As with “The Entire History of You”, there’s nothing particularly unfeasible about the underlying technology here. There’s already an app called Relationup that offers live chat with “relationship advisers” who can help you get through a date; another called Jyst claims to have solved the problem by allowing users to get romantic advice from a community of anonymous users. Or you could, you know, just smile and ask them about themselves.

Plausibility rating: 4 out of 5

Premise 2: Human personalities can be copied into electronic devices. These copies then have their spirits crushed and are forced to become the ultimate personalised version of Siri, running your life to your exact tastes.

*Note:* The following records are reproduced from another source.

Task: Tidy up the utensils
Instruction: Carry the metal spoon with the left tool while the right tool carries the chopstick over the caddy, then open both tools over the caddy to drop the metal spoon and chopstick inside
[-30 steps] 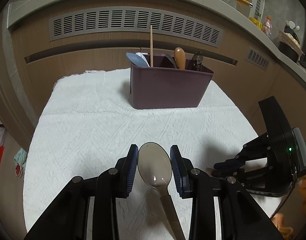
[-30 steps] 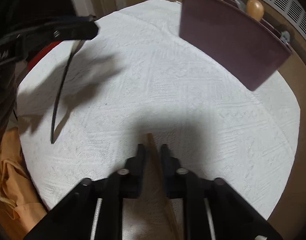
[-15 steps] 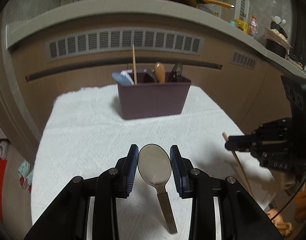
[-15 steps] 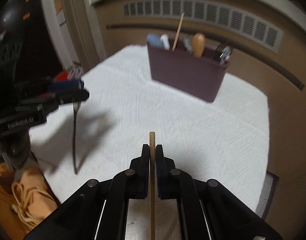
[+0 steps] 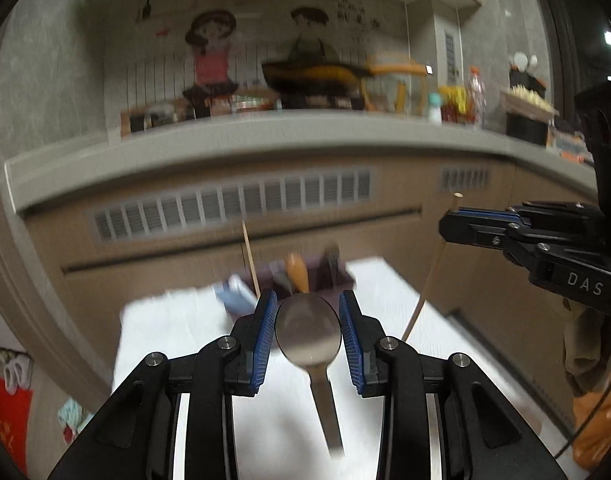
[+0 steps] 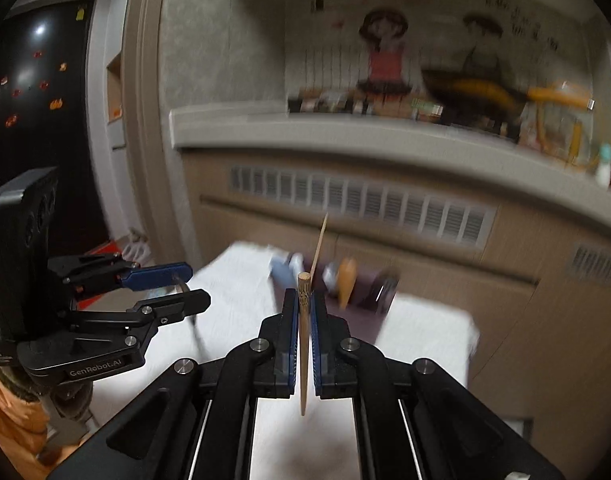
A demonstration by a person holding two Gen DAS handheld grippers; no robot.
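Note:
My left gripper (image 5: 307, 320) is shut on a metal spoon (image 5: 308, 332), bowl between the blue pads, handle hanging down over the white cloth. My right gripper (image 6: 304, 312) is shut on a wooden chopstick (image 6: 304, 344), held upright well above the table. The dark purple utensil holder (image 6: 369, 300) stands at the far side of the cloth, blurred, with a chopstick, an orange-handled tool and other utensils in it. In the left wrist view the right gripper (image 5: 449, 226) is at the right with the chopstick (image 5: 429, 276) hanging from it. The left gripper also shows in the right wrist view (image 6: 193, 288).
A white cloth (image 5: 177, 320) covers the table. Behind it runs a brown cabinet front with vent grilles (image 5: 233, 208) under a grey counter (image 5: 265, 136) crowded with a pan and bottles. An orange cloth (image 6: 9, 420) hangs at the near left.
Both grippers have risen and tilted up, so the holder sits low in both views and the counter and wall fill them. The spoon and chopstick stay gripped.

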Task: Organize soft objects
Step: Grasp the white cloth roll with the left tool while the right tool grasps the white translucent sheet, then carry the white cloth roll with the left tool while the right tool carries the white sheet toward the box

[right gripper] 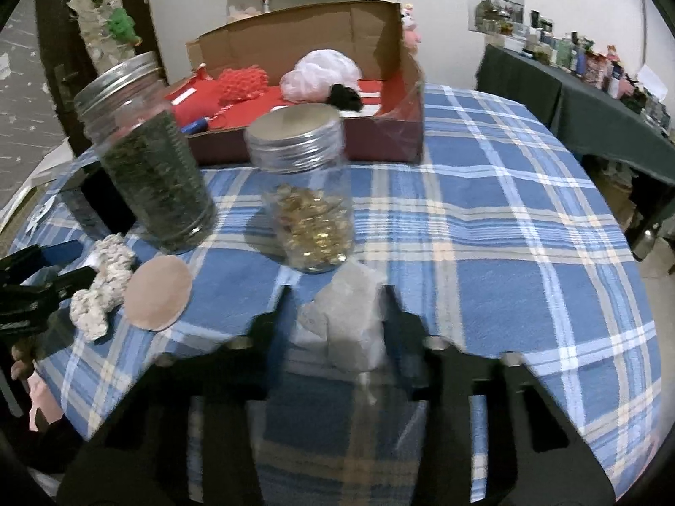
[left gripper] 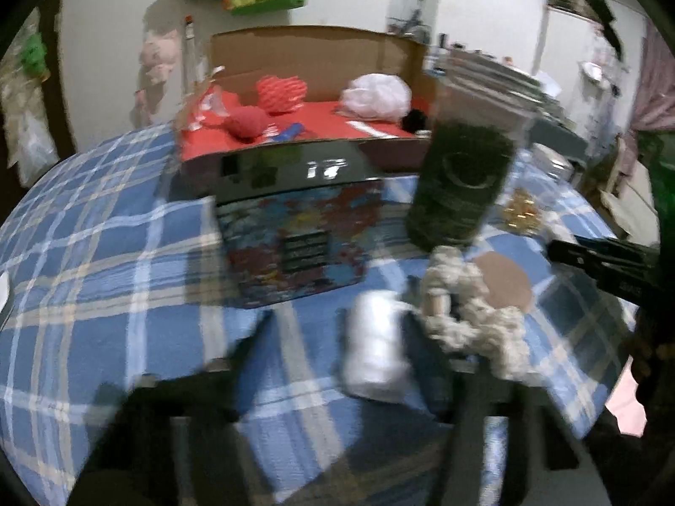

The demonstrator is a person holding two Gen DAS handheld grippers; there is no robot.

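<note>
In the left wrist view a white, shiny soft roll lies on the blue plaid tablecloth between the fingers of my left gripper. It rests against the right finger, with a gap to the left finger; the picture is blurred. In the right wrist view my right gripper is shut on a crumpled grey-white soft piece, both fingers against its sides. A cream knotted rope piece and a tan round pad lie between the two grippers.
A cardboard box with a red lining holds a red knit ball, a white puff and a black item. A jar of green matter, a jar of gold bits and a colourful box stand before it.
</note>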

The Blue Brain Project research group last year announced they’d modelled a small bit of rat brain as a stepping stone to a full simulation of the human brain, so, we’re getting there.

But even if it is theoretically possible, using an entire human personality to make sure your toast is always the right shade of brown seems like overkill. What about the risk of leaving your life in the hands of a severely traumatised version of yourself? What if that bathwater at “just the right” temperature turns out to be scalding hot because the digital you didn’t crack in quite the right way?

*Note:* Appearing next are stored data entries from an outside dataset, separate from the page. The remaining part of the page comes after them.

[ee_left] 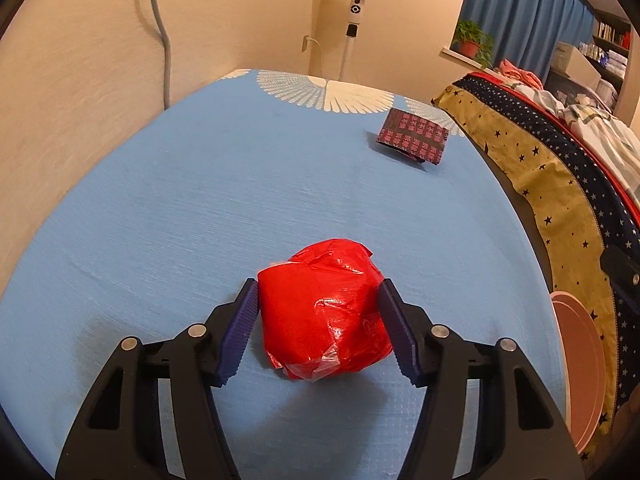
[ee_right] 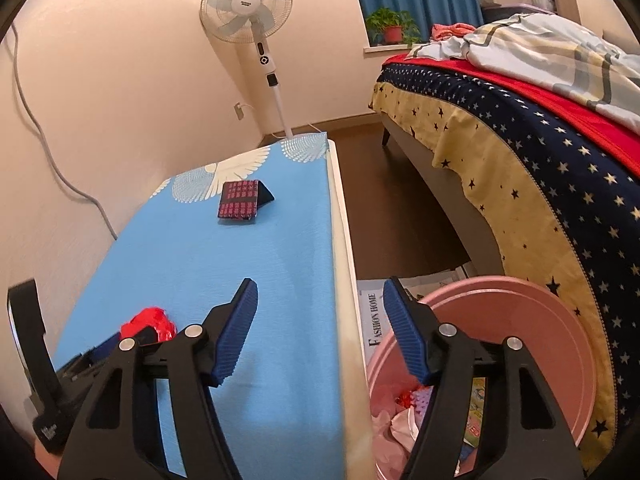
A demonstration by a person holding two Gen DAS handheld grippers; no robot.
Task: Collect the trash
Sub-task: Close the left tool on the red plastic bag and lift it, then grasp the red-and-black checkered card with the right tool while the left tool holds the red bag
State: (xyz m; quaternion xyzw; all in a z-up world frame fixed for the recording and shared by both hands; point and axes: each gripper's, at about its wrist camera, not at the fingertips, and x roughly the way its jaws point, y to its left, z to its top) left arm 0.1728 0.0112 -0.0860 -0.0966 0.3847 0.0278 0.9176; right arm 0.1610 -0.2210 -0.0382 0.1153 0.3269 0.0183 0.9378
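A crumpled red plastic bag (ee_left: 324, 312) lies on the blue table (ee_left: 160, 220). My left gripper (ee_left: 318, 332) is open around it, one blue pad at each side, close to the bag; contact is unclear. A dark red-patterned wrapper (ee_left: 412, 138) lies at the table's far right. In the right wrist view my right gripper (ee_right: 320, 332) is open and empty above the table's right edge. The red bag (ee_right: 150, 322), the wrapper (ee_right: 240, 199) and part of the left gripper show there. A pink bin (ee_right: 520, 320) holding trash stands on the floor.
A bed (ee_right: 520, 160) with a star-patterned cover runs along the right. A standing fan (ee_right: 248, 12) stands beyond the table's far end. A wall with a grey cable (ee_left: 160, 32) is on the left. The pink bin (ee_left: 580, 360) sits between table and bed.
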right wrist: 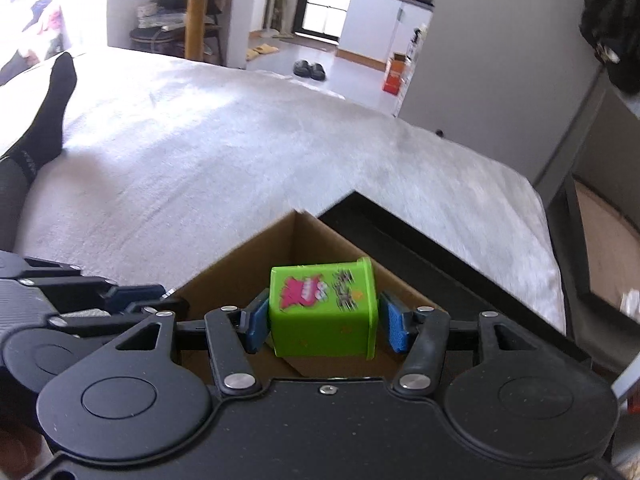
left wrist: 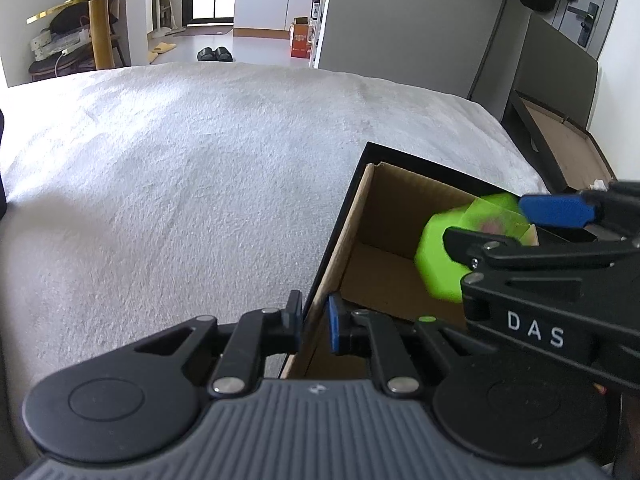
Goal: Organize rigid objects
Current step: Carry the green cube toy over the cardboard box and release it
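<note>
The green box sits between the two blue pads of the right gripper, right over the open cardboard box. The left pad is at the green box's left side. The right pad stands a little away from its other side, so there is a thin gap there. The fingers are apart and not squeezing the green box. It has a pink sticker on the side facing up, and it is tipped a bit. I cannot tell if it is touching the bottom of the cardboard box.

From the other side, the green box looks blurry, and it is inside the cardboard box, near its far right wall. The right gripper reaches in over the cardboard box from the right and points down into it.

The left gripper is at the near left edge of the cardboard box. Its two fingers are pressed on the thin cardboard wall, one outside and one inside. It also tilts down toward the cardboard box.

The cardboard box rests on a white blanket. Far to the left of the cardboard box, a leg in a black sock lies on the blanket.
</note>
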`<state>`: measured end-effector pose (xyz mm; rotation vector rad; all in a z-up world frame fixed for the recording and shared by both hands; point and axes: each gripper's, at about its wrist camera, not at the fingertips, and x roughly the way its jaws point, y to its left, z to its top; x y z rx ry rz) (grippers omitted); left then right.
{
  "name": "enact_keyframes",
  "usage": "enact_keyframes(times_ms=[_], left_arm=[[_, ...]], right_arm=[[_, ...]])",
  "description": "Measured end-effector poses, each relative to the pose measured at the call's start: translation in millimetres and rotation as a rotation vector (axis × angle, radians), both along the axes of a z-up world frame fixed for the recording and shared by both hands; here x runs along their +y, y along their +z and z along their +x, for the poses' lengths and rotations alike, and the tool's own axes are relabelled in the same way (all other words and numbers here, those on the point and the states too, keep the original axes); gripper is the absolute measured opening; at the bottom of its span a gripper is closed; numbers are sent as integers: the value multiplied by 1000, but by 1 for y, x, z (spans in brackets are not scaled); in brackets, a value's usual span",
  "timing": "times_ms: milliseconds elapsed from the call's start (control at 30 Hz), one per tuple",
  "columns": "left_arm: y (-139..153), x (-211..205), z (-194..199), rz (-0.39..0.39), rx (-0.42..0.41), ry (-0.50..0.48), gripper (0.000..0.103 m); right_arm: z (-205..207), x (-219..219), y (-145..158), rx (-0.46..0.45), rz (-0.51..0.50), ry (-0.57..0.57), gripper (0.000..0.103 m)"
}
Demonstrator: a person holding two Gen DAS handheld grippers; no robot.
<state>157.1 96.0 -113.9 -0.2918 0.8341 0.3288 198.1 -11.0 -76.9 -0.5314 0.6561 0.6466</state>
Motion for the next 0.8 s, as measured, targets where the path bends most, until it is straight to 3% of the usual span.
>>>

Plausibility rating: 1 out of 5

Premise 3: There’s a real-life equivalent of a social media block: once blocked, you can’t see or hear the person who has blocked you. This can also be used as a criminal punishment and people classed as sex offenders are automatically blocked by everyone.

Again, the technology involved is not outrageous. But even if you have not worried about the direct effect of such a powerful form of social isolation on the mental health of criminals, letting them wander around freely in this state is likely to have fairly unfortunate consequences, sooner or later. It’s almost as if it’s just a powerful image to end a TV drama on, rather than a feasible policy suggestion.

Plausibility rating: 2 out of 5

Series 3 of Black Mirror is out on Friday 21 October on Netflix.